The mayor of Washington has said "thank you" more times than he could have ever imagined. On Wednesday, a community said thank you to volunteers who've worked tirelessly, and to residents like the DuBois family-- their home is nothing but a pile of rubble.
"It's hard to keep yourself together in something like that, and Gavin my boy looks at me and says 'Dad, dont worry. It's just stuff,'" said Ben DuBois.
There is the stuff of ruin, and there is the stuff of giving. This is one of two major donation drop-offs, an old warehouse getting filled with a growing supply of clothing, shoes, food. Every day more arrives.
"There is so much stuff is coming to the area we needed to find shelter," said Deacon Bob Sondag, Peoria Catholic Diocese.
What's generally acknowledged to be more helpful are financial donations, but the mayor makes clear, nothing will be turned away.
"My thing is we're gonna be able to take care of people that are homeless, if there's a tragedy somewhere else, we'll regift," said Mayor Gary Manier.
Washington got a big gift today from The Chicago Blackhawks charities in the form of a $200,000 check toward tornado relief.
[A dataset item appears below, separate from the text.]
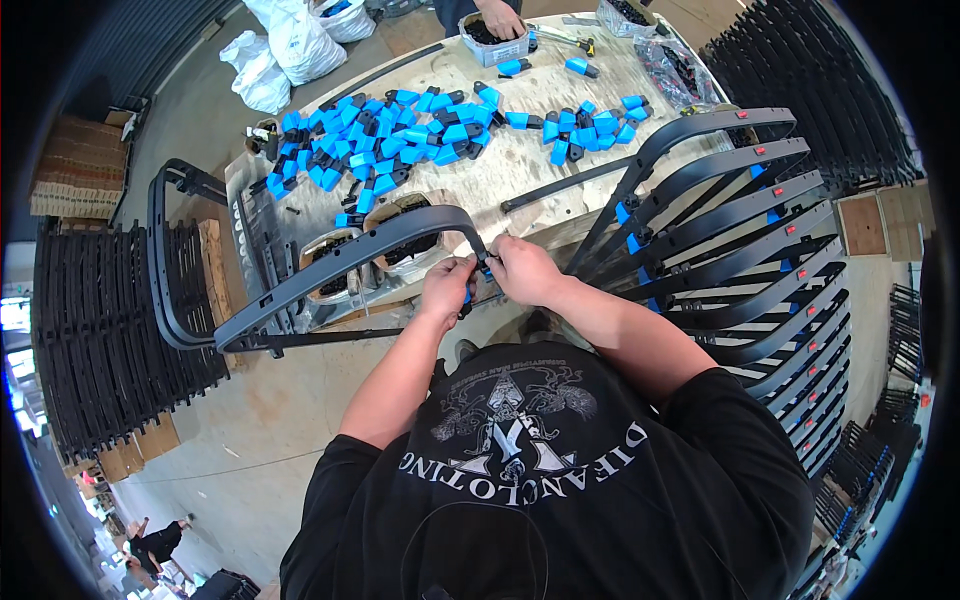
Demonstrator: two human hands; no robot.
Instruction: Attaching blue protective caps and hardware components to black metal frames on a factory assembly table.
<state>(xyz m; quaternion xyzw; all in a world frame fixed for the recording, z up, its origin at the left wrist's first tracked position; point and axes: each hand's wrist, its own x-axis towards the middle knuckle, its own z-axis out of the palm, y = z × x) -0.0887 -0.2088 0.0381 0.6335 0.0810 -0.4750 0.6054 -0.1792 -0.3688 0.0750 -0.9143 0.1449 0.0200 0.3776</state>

At the heart of the applause is the power of a community to comeback.
"This is gonna be a long process to get things back to normal whatever normal is, but we will do it," said Kim Wuebbem, volunteer.
Former White Sox slugger and Peoria native Jim Thome is also giving $100,000 to the tornado relief effort here, and his four former major league clubs are also going to chip in.
On Thursday, Thanksgiving in Washington will carry a far more powerful meaning than ever before.